Le Tchaghataï resta soumis aux Uzbeks jusqu’à la moitié du dix-septième siècle (1658). Il se partagea alors en plusieurs états. Chaque tribu se choisit un chef particulier. C’est depuis ce temps surtout qu’on le désigne sous le titre de Tartarie indépendante.

La Tartarie indépendante peut se diviser aujourd’hui de la manière suivante : au N., les Kirghis avec le Turkestan et le Tach-Kend ; à l’O., les Kara-Kalpaks et les Araliens ; au S.-O., le Khârezm (pays de Khiva) avec les Turcomans ; au S.-E., la grande Boukharie, etc. De ces huit tribus, celles des Kirghis, des Khiviens et des Boukhares sont regardées comme les plus puissantes. La population générale est évaluée à cinq millions d’habitans environ ; l’étendue à quatre cents lieues de longueur et trois cents lieues de largeur. Cette contrée est bornée au N. par le fleuve Oural et la steppe d’Ychime, qui la séparent de la Russie ; à l’E., par la chaîne du Bélour qui la protége contre la Chine ; à l’O., par la mer Caspienne ; au S., par la Perse et le Caboul.

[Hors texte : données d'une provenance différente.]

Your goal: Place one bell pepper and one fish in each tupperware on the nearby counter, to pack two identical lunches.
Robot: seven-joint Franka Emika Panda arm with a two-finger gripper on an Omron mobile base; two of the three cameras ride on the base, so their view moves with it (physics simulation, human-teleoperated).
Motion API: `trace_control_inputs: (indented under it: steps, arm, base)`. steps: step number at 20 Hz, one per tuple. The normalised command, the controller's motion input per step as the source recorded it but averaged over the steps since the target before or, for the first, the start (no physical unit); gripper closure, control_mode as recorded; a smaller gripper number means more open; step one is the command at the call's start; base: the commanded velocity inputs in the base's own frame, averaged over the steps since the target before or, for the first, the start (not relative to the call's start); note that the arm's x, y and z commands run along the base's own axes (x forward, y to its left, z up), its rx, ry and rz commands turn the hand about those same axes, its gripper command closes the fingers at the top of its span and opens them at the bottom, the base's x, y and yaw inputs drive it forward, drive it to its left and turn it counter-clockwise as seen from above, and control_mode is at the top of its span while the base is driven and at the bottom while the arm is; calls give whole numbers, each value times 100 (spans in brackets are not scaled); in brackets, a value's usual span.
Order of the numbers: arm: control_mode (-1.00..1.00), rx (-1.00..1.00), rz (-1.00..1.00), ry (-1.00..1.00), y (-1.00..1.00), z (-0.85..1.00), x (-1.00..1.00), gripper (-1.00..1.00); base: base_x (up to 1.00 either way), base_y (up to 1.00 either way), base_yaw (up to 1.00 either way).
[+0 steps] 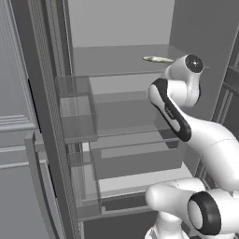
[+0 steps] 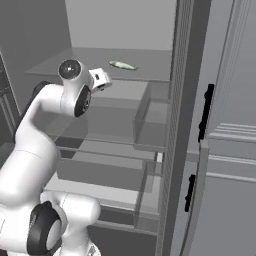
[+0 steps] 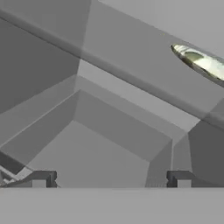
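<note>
The arm reached into an open fridge, its claw point(image 3: 111, 179) spread wide and grasping nothing, its two tips well apart at a clear bin just below the upper shelf point(image 1: 116, 60). One fish point(image 1: 158, 59) lay on that shelf, farther in, untouched. By my reading, packing had scarcely begun: this fish was not yet picked.

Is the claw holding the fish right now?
No, the fish lies on the upper fridge shelf, and the open claw is short of it with nothing between its fingers.
</note>
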Motion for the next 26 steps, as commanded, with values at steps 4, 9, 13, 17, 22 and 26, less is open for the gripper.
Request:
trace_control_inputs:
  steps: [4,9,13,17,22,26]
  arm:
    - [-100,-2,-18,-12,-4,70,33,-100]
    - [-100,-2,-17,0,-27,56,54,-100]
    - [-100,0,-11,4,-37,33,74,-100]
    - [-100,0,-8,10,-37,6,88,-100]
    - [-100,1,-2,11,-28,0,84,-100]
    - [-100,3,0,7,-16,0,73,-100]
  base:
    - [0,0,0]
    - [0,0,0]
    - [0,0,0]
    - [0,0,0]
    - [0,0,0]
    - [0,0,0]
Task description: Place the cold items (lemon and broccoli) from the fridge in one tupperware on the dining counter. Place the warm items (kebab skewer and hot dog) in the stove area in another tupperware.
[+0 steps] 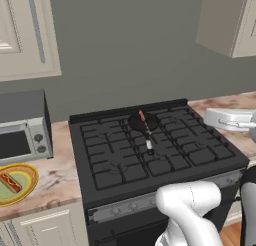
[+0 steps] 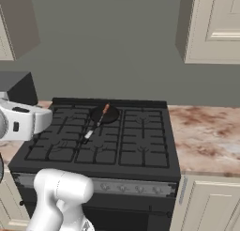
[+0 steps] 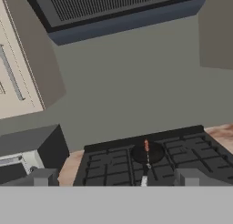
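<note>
Stage: the robot is facing the stove [image 1: 150,150], and the warm items are still waiting, as far as I can judge.
Kebab skewer [image 1: 145,131]: lying across a small dark pan [image 1: 143,122] at the back middle of the stove.
Hot dog [image 1: 10,182]: sitting on a yellow plate [image 1: 27,177] on the counter [image 1: 55,175] left of the stove, by the toaster oven [image 1: 22,135].
Gripper [image 3: 116,180]: its jaws are standing wide apart, holding nothing, looking toward the skewer.
Containers: no tupperware is showing here.

The stove [image 1: 155,150] looks like matt black metal with rough cast grates. The counter [image 2: 206,134] is polished brown-veined beige marble. The toaster oven [image 1: 22,135], at nine o'clock, is brushed grey steel. Cabinets [image 2: 215,23] look smooth painted cream wood.
</note>
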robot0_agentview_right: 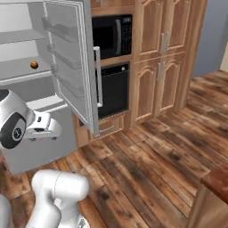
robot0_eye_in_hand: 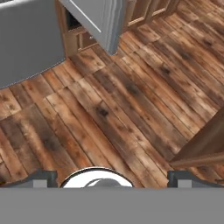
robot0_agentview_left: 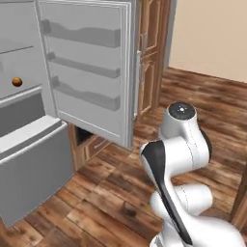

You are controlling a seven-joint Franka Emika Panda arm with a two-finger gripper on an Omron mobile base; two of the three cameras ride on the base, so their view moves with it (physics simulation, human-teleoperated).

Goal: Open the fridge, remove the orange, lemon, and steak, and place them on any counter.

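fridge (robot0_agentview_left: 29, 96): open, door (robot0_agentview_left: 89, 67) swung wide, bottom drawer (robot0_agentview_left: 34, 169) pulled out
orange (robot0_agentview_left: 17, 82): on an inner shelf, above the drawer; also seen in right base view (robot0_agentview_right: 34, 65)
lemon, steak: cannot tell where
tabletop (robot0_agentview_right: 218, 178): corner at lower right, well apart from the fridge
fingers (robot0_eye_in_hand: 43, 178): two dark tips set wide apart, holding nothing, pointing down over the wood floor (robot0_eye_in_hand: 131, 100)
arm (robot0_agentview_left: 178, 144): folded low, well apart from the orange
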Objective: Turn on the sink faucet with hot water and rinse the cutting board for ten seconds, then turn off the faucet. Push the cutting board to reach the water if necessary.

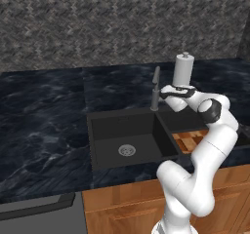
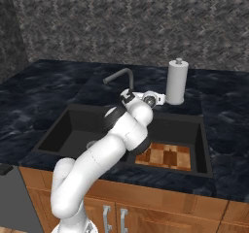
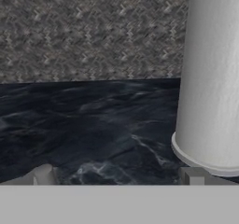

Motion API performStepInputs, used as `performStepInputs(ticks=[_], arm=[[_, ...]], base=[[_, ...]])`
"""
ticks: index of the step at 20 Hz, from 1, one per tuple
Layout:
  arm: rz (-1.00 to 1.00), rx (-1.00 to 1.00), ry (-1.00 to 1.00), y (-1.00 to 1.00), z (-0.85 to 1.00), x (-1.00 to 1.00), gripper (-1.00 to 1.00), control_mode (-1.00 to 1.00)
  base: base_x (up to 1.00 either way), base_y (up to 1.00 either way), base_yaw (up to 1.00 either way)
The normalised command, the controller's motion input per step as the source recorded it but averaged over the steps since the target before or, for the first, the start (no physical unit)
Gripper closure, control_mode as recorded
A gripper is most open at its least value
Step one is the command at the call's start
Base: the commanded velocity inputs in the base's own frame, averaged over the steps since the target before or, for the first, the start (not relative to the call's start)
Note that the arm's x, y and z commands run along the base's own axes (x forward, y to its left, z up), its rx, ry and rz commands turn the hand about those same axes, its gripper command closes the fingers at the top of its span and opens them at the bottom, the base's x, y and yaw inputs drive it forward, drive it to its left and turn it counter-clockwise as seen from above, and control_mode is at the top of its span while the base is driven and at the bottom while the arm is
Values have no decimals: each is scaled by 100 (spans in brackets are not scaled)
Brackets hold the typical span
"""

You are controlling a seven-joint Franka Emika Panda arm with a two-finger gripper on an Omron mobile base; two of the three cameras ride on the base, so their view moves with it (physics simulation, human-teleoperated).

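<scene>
Gripper [image 1: 163, 94] hovers at the back rim of the sink [image 1: 105, 130], its fingertips [image 3: 44, 174] apart with bare bench showing between them and nothing held. Just beside the gripper, toward the left basin, stands the faucet [image 1: 156, 89], a thin grey stem whose spout curves out over the sink; whether the gripper touches it I cannot tell. Close on the gripper's other side, a white upright cylinder [image 1: 183, 70] with a knob top stands on the bench, and from the hand it looms large at the edge of the view. Below and in front of the gripper, the cutting board [image 2: 166, 156] lies flat on the floor of the right basin, striped in orange-brown blocks, partly hidden behind the arm. A round silver drain [image 1: 126, 150] sits in the left basin. Dark marbled bench [image 1: 44, 121] surrounds the sink, a grey woven-textured wall [image 1: 97, 18] rises behind it, and brown wooden cabinet fronts [image 2: 160, 212] run beneath.
</scene>
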Motion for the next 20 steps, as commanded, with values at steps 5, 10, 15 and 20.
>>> performStepInputs(ticks=[5,10,15,20], arm=[[0,0,0,-46,0,-7,-100,-100],[0,0,0,-49,0,-14,-100,-100],[0,0,0,-43,0,-15,-100,-100],[0,0,0,-39,0,-16,-100,-100]], base=[[0,0,0],[0,0,0],[0,0,0],[0,0,0]])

On s’imagine assez souvent que la grande Tartarie doit offrir l’aspect d’un vaste désert : c’est encore là une erreur. On y rencontre, il est vrai, des steppes immenses et incultes que les Kirghis et les Turcomans parcourent seuls avec leurs nombreux troupeaux. Mais les bords du Gihon, du Sogd et du Sir sont remarquables, au contraire, par une extrême fertilité. Placé sous le même parallèle que l’Espagne et la France, le sol rapporte toutes sortes de grains et de fruits. Le murier, le coton, l’olive, le riz et la vigne y croissent sans effort. D’innombrables canaux y favorisent l’agriculture, et les provinces de Sogd et de Khiva peuvent être comparées, en plusieurs endroits, à un beau jardin.

Un commerce considérable d’échanges répand de tous côtés la richesse et l’activité. Le tiers de Bokhara se compose de caravanserails et de boutiques. On y trouve toute l’année, ainsi qu’à Samarcande, des Afghans, des Persans, des Indiens, des Chinois, des Russes. L’industrie même y a élevé des manufactures ; et ses étoffes de soie et de coton, ses magnifiques robes brodées en fil d’or sont recherchées depuis long-temps sur tous les marchés de l’Asie.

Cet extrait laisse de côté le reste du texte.